The Great Spider is the Goddess of Spiders, Treachery, Venom, and Deceit.  She is chaotic evil.  Mellythese is depicted as a gigantic black and red spider with cunning, evil eyes.  She is worshiped by the treacherous, by those bent to evil in their quest for vengeance, and by magicians who are seduced by the false lure of easy power.  The domains she is associated with are Death, Evil, Knowledge, and Trickery.  Her favored weapon is the net.

*The Seven Good Gods*

Although clerics may worship them separately, many clerics in the High Church of the Seven Good Gods worship all of the gods together.  In this case, the cleric may be of any non-evil alignment (though most are good).  The domains they have access to are Fire, Good, Healing, Law (unless they have a chaotic alignment), Protection, and Sun.  They do not gain the benefits of a favored weapon.

*Uarthos*

Called the Sleeping God, Uarthos is the chaotic good God of Sleep, Dreams, Healing, and Inspiration.  He is worshiped by poets, lovers, and dreamers of all sorts.  He is often depicted as a well-formed giant, with serene features, meditating or asleep.  The domains he is associated with are Chaos, Healing, Knowledge, and Travel.  He has no favored weapon.  Uarthos is one of the Seven Good Gods.


----------



## Raven Crowking (Dec 10, 2004)

*The Common Calendar*


The calendar commonly used in the Lakelands is known as the Brithonian Calendar, named after the Archpriestess of Brigit who devised it.  The Brithonian Calendar is divided into four seasons, and each season into three months:  two with 30 days and one with 31.  Each season is set up so that the 31-day month falls between the 30-day months.  The “extra day” therefore falls on the equinoxes and solstices.  The seasons are Spring, Summer, Autumn, and Winter.

The months of the year are as follows:

Spring
Snowswane
     Burgeoning
     Showermont​
Summer
Verdmont
     Highsummer
     Belanmont​
Autumn
Greenleaf
     Harvesting
     Hallowmont​
Winter
Snowswax
     Deepwinter
     Hearthmont​
Each month is further divided into roughly four seven-day weeks.  The days of the week are each dedicated to one of the Seven Good Gods, and are:  Marday (Mardan), Hearthday (Brigit), Landsday (Amaethon), Smithsday (Aedor), Melladay (Mellador), Restday (Uarthos), and Sunday (Belanus).  A fortnight is fourteen days, or a period of two weeks.

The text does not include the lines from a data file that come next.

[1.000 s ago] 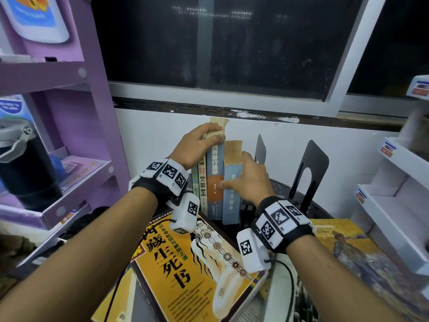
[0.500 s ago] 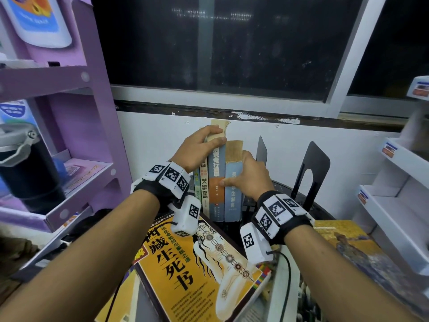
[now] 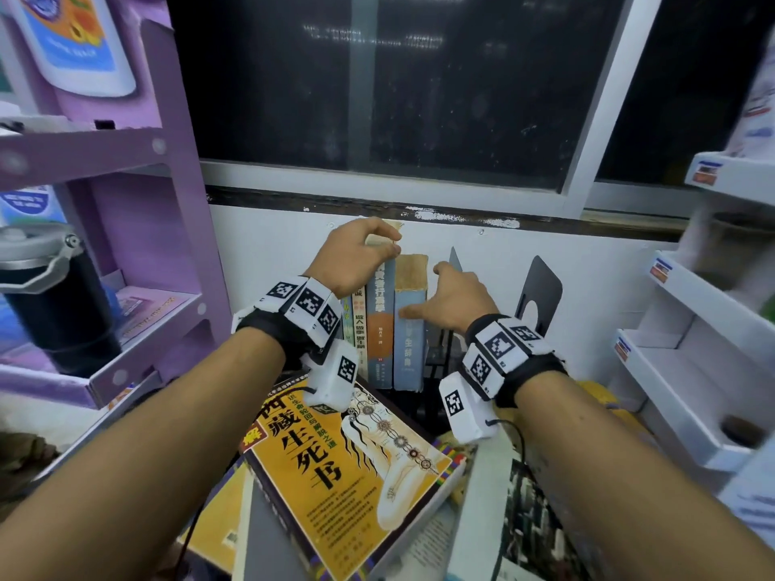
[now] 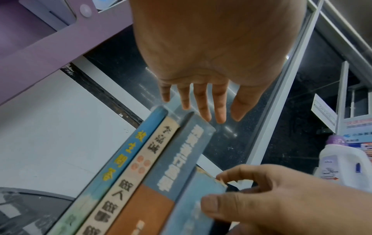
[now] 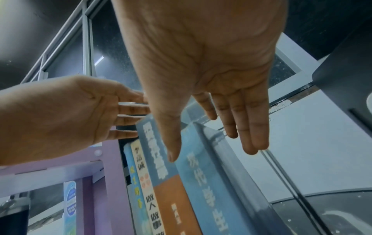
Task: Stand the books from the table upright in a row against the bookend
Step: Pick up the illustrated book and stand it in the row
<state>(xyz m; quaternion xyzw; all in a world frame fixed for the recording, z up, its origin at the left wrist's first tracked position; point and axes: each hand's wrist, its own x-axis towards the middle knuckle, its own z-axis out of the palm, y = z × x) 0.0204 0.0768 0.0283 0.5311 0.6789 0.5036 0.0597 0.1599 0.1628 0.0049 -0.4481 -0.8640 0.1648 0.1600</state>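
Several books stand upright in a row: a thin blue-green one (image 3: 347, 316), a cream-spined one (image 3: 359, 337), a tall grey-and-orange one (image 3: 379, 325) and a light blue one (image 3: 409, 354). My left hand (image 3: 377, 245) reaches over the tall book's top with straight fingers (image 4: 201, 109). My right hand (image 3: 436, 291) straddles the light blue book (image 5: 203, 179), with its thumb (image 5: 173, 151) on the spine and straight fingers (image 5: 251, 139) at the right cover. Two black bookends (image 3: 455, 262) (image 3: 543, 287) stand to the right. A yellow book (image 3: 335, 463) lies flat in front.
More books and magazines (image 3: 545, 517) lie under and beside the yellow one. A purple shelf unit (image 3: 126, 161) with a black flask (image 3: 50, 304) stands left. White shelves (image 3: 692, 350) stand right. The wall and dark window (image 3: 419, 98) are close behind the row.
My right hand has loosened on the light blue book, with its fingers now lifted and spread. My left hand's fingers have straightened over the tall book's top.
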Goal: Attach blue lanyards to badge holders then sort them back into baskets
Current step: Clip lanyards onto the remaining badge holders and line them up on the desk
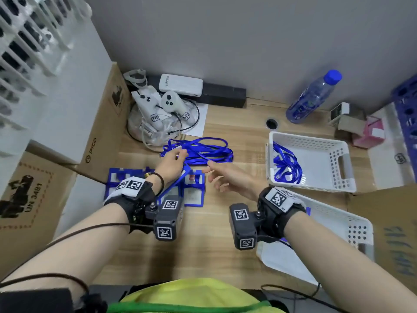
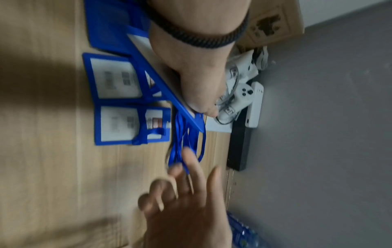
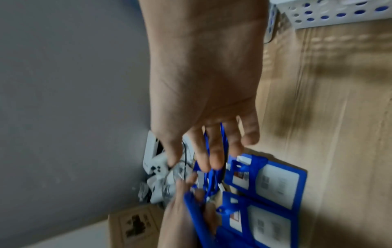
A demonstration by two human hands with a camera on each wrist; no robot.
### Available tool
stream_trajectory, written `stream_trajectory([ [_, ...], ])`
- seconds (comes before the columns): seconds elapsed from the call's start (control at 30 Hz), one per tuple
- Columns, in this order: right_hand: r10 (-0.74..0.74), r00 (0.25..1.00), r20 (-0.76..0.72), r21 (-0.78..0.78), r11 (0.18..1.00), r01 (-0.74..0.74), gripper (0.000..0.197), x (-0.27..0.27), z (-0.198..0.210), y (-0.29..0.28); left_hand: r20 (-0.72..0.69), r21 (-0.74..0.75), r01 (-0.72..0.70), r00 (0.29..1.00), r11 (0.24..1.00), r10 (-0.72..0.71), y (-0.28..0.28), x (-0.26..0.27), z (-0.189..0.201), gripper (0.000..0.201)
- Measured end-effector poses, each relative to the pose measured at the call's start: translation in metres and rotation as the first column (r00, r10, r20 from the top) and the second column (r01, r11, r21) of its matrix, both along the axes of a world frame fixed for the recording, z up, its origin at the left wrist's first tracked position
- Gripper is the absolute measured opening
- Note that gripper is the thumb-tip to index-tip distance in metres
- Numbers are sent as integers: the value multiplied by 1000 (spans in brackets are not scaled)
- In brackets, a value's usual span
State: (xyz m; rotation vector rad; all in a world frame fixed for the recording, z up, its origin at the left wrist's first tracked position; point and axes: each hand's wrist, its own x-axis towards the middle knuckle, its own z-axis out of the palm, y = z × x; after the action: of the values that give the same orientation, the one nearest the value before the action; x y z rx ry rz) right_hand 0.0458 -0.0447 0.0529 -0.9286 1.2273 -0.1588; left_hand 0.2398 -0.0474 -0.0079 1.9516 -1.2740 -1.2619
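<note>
A loose pile of blue lanyards [image 1: 203,152] lies at the middle of the wooden desk. Several blue badge holders [image 1: 194,188] lie flat in front of it. My left hand [image 1: 180,154] grips one blue badge holder [image 2: 165,83] by its edge, tilted up off the desk, with the fingertips at the left end of the lanyard pile. My right hand [image 1: 211,175] hovers just right of it with fingers spread and straight, holding nothing, its fingertips [image 3: 212,156] over the lanyards [image 3: 210,177]. The wrist views are blurred.
A white basket [image 1: 316,139] at the right holds some blue lanyards; a second white basket [image 1: 352,229] sits nearer, under my right forearm. White controllers [image 1: 158,105] and cables lie behind the pile. A water bottle [image 1: 313,96] stands at the back right, and cardboard boxes [image 1: 101,136] line the left.
</note>
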Motion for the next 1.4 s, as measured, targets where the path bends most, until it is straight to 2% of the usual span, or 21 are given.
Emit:
stream_trajectory([
  [0.07,125,992,29,-60,991,-123,27,9,2,4,51,-24,47,998,999,-46,-2,-14,-1,38],
  [0.17,176,981,-81,-169,968,-188,20,12,2,1,17,-35,86,996,996,-86,-6,-36,5,37],
  [0.3,3,988,-154,-273,961,-45,16,-14,-2,-12,-239,-20,38,970,999,-42,-11,-62,15,29],
  [0.43,-165,979,-122,-263,956,128,17,-51,-9,-27,-313,58,240,926,969,-211,-12,-79,19,28],
  [0.47,-202,973,-114,-257,952,168,17,-59,-11,-30,-315,57,236,926,970,-207,-13,-84,18,28],
  [0.6,-347,931,-112,-222,922,317,21,-100,-15,-35,-275,-14,-91,958,996,83,-26,-105,13,17],
  [0.67,-385,910,-156,-195,915,354,25,-123,-20,-36,-245,-18,-141,960,990,133,-33,-117,13,13],
  [0.77,-442,876,-193,-196,892,407,33,-149,-30,-45,-260,36,-181,948,983,184,-39,-131,13,21],
  [0.9,-410,872,-267,-182,910,372,35,-167,-40,-63,-265,77,-197,941,977,211,-45,-153,9,25],
  [1.1,-216,912,-349,-61,976,207,50,-184,-55,-72,-253,90,-179,947,980,196,-54,-186,12,17],
  [1.27,-198,904,-379,-81,980,181,63,-199,-61,-76,-221,70,-157,961,985,168,-63,-204,11,21],
  [1.4,-226,890,-395,-153,972,179,59,-218,-66,-79,-210,67,-159,963,985,170,-66,-214,9,24],
])
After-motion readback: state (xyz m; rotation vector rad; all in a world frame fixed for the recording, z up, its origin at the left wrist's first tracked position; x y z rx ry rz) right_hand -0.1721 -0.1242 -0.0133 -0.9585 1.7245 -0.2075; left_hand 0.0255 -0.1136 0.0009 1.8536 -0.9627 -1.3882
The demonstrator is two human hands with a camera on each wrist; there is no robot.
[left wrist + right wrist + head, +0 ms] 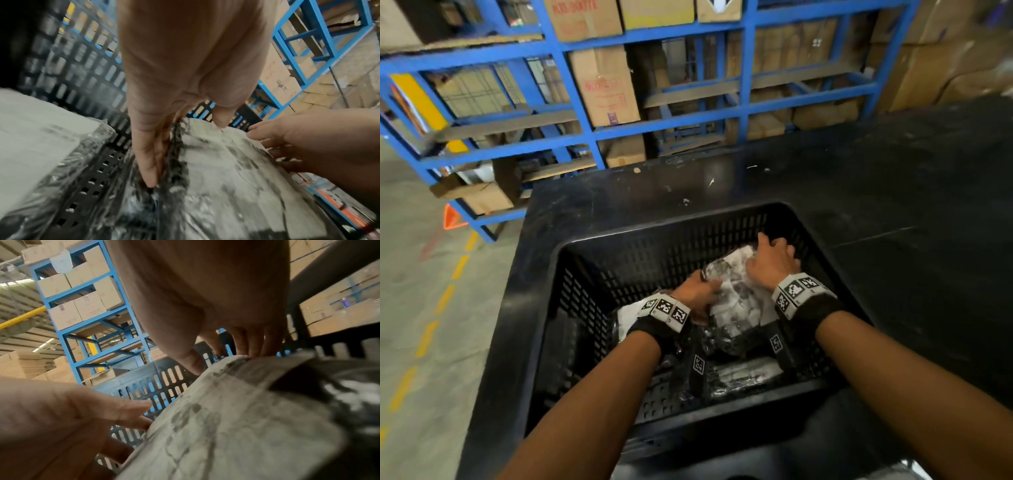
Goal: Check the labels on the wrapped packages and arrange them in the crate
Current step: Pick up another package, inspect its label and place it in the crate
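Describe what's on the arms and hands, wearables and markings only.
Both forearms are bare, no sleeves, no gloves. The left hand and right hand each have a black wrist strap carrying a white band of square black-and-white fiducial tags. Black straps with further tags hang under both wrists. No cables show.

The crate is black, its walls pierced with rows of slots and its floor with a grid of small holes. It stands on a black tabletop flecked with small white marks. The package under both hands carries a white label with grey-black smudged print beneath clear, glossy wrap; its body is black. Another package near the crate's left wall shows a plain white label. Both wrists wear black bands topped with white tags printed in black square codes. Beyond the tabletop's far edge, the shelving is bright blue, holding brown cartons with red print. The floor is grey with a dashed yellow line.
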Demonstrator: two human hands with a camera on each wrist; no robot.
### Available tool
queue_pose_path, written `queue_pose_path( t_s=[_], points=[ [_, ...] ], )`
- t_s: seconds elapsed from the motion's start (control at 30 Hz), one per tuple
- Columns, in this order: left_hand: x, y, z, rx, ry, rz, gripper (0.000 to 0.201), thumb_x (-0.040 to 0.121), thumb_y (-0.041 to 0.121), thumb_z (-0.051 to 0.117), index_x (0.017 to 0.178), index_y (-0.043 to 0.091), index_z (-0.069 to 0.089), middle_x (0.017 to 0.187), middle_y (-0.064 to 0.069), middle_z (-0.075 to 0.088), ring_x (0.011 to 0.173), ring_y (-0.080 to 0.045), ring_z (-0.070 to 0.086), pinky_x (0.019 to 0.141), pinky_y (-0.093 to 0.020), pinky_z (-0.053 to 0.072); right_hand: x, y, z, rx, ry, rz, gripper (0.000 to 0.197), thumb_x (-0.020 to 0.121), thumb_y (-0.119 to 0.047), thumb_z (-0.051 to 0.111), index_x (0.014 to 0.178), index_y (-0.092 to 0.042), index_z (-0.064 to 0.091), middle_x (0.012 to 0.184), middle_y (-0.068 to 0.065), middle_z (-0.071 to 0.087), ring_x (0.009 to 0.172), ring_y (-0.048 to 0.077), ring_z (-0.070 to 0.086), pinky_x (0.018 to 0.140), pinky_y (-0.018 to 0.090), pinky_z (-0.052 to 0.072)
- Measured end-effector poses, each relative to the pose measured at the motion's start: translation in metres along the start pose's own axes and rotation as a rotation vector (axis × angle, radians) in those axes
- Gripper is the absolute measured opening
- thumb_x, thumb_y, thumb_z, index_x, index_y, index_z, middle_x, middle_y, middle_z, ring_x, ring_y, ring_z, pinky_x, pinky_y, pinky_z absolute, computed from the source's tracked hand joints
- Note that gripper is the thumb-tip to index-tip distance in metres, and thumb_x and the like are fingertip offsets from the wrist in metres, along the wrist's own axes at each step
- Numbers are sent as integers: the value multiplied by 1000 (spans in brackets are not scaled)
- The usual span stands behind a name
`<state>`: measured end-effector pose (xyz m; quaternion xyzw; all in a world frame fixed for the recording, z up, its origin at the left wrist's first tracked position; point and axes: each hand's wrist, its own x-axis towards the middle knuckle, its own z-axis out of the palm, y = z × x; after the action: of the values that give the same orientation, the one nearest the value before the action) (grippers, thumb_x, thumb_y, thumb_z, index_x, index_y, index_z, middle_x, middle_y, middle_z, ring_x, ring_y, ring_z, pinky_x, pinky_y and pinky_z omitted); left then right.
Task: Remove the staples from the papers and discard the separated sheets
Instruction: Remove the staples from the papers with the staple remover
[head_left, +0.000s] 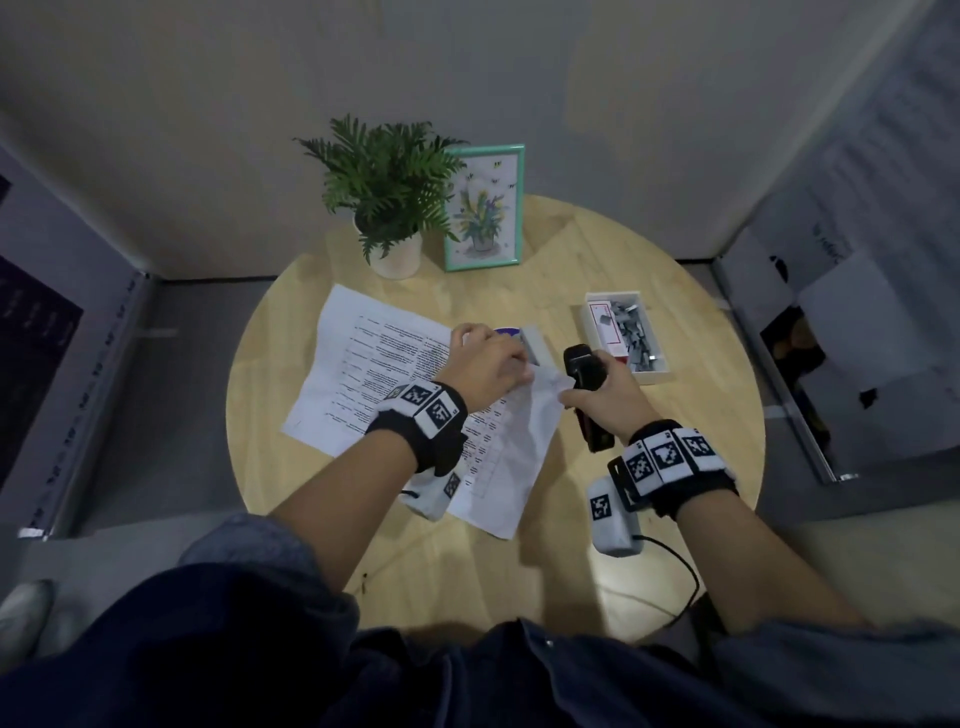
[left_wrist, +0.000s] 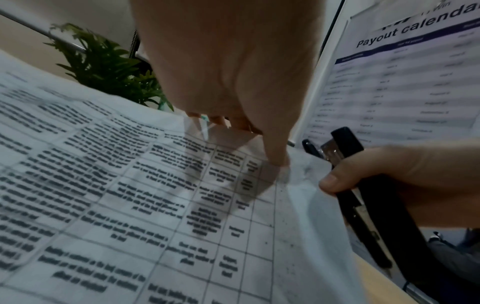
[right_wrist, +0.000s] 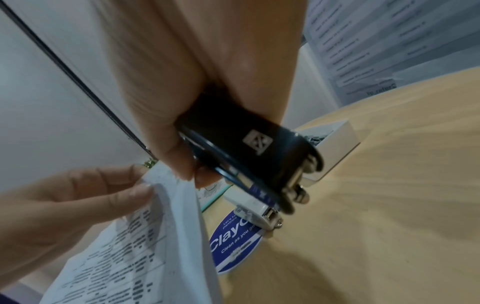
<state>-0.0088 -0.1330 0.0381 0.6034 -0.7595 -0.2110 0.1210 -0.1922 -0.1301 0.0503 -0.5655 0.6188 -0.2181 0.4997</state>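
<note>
While both hands meet over the round pale wooden table (head_left: 675, 467), the right hand (head_left: 605, 397) clenches a black stapler (head_left: 587, 384) and pinches the corner of the printed white papers (head_left: 519, 447); the left hand (head_left: 485, 364) pinches that same corner; beyond lie a white stapler (right_wrist: 255, 206) on a blue round sticker (right_wrist: 233, 238) and a white box of staples (head_left: 626, 332); pulling the corner apart may tear a sheet.

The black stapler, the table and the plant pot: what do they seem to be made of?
Stapler: glossy black shell, probably plastic or painted metal, with bare silvery metal at its nose. Table: pale wood or wood-look laminate, with visible grain and a matte finish. Plant pot: plain, smooth and white, maybe ceramic or plastic; the look leaves it open.
</note>
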Motion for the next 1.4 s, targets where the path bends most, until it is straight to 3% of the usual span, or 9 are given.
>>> queue_pose_path(
  t_s=[0.13, 0.37, 0.5, 0.63, 0.77, 0.93, 1.07, 1.27, 1.4],
  points=[
    [4, 14, 1, 53, -83, 44, 30, 90, 44, 46, 108, 25, 61, 106, 0, 63, 113, -21, 43, 109, -42, 12, 2, 4, -10, 28, 7, -13, 34, 75, 0, 67, 102, -12, 49, 74, 0, 54, 65, 18, 54, 56, 25, 44],
    [11, 26, 1, -27, 21, -5, 25, 95, 32, 41, 82, 20, 58, 84, 4, 60, 89, -20, 57, 90, -35, 19, 5, 5, -27, 59, -95, -66, 43, 69, -24, 81, 100, -11, 54, 80, 3, 58, 70, 19, 60, 67, 36, 53],
    [13, 27, 2, 6, 87, -20, 27, 95, 32, 40, 89, 16, 61, 91, 2, 61, 89, -22, 57, 91, -38, 22, 0, 21, -33, -255, -88, -179, 49, 62, -41, 82, 89, -14, 52, 75, -8, 53, 68, 5, 51, 58, 20, 39],
    [12, 32, 12, 47, 142, -6, 27, 96, 33, 39, 92, 18, 62, 97, -1, 64, 92, -23, 57, 91, -38, 22, -4, 31, -30, -401, -62, -251, 53, 63, -52, 78, 85, -15, 47, 72, -8, 49, 67, 10, 49, 55, 21, 36],
    [8, 40, 19, 50, 181, -5, 28, 96, 34, 39, 97, 18, 62, 98, -1, 64, 93, -22, 57, 89, -35, 19, -4, 28, -27, -558, -62, -304, 62, 64, -57, 74, 91, -8, 47, 81, 3, 54, 75, 22, 53, 62, 31, 38],
    [7, 45, 19, 65, 171, 14, 28, 96, 34, 39, 94, 17, 61, 95, 0, 62, 94, -21, 55, 87, -33, 17, -2, 27, -28, -593, -76, -334, 57, 67, -56, 72, 86, -11, 42, 79, 2, 52, 71, 21, 49, 54, 28, 32],
    [6, 48, 18, 53, 155, 15, 28, 96, 34, 39, 94, 17, 61, 96, -2, 62, 94, -21, 55, 89, -34, 18, 2, 31, -30, -592, -81, -356, 55, 66, -59, 71, 80, -14, 43, 62, -7, 44, 64, 19, 47, 48, 21, 27],
    [5, 52, 17, 21, 134, -2, 28, 96, 33, 38, 95, 16, 60, 96, -2, 61, 95, -22, 54, 92, -36, 19, 6, 36, -32, -594, -72, -357, 62, 65, -63, 69, 86, -8, 50, 71, 1, 54, 66, 21, 52, 57, 30, 35],
    [5, 52, 16, 17, 117, -10, 27, 96, 33, 38, 94, 16, 60, 92, 1, 58, 95, -21, 54, 93, -36, 19, 5, 36, -32, -583, -56, -381, 61, 65, -64, 68, 87, -9, 51, 65, -5, 52, 64, 18, 51, 54, 28, 33]
  ],
)
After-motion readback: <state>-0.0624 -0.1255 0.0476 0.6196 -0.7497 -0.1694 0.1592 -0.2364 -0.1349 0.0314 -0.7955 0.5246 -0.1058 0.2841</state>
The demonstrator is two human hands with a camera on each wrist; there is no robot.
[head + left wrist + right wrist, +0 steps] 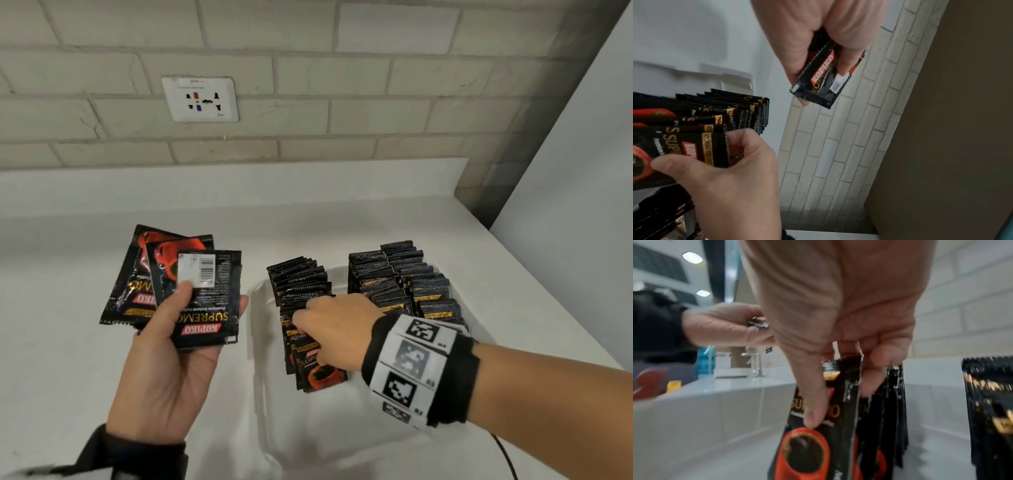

Every four years, in order to keep the calendar properly in tune with the seasons, an extra day is added between Winter and Spring.  This is called the Dark Day, and the veils between the worlds of the living and dead are believed to be especially thin at that time.

Farmers, peasants, and those who carry old lore will sometimes speak of “tendays”.  This is a holdover from a previous calendar system, which used thirteen months (or moonths) of 28 days each with a Festival Day to complete the year.  This calendar divided its months into three ten-day weeks.


----------



## Raven Crowking (Dec 10, 2004)

Oh, yeah, players will also gain access to the Lakelands Yahoo group, so that they can use the Totem Spirits of the Lakashi pfd, see maps, etc.


RC


----------



## Raven Crowking (Dec 10, 2004)

I have been asked to clarify the "Beast Tongues" language option.  Specifically, what types of Beast Tongues are available?  The general list for the Lakelands region is below.  Please take into account that dialects exist.  For example, the Cat Tongue is a dialect of the Feline Tongue.  Anyone speaking the Feline Tongue will understand the Cat Tongue, and vice versa, but will also know that the speaker learned the language (directly or indirectly) from intelligent domestic cats or similar creatures.  Similarly, a Lynx Tongue speaker speaks the Feline Tongue in the manner of an intelligent lynx.

This list does not include all possible dialects.  Players who select a Beast Tongue are encouraged to be as specific as they like.

SOME EXAMPLES OF ROOT BEAST TONGUES IN THE LAKELANDS

Bovine Tongue (cows)
Canine Tongue
Chicken Tongue
Deer Tongue (includes elk and relatives)
Duck Tongue
Feline Tongue
Goat Tongue (sheep tongue is related)
Hedgehog Tongue
Heron Tongue
Horse Tongue
Lizard Tongue
Piscene Tongue (fish)
Porcine Tongue (pigs)
Raven Tongue
Rodent Tongue
Serpent Tongue
Sheep Tongue (goat tongue is related)
Skunk Tongue
Songbird Tongue
Turtle Tongue
Ursine Tongue (bears)
Weasel Tongue (includes ferrets, ermines, otters, etc.)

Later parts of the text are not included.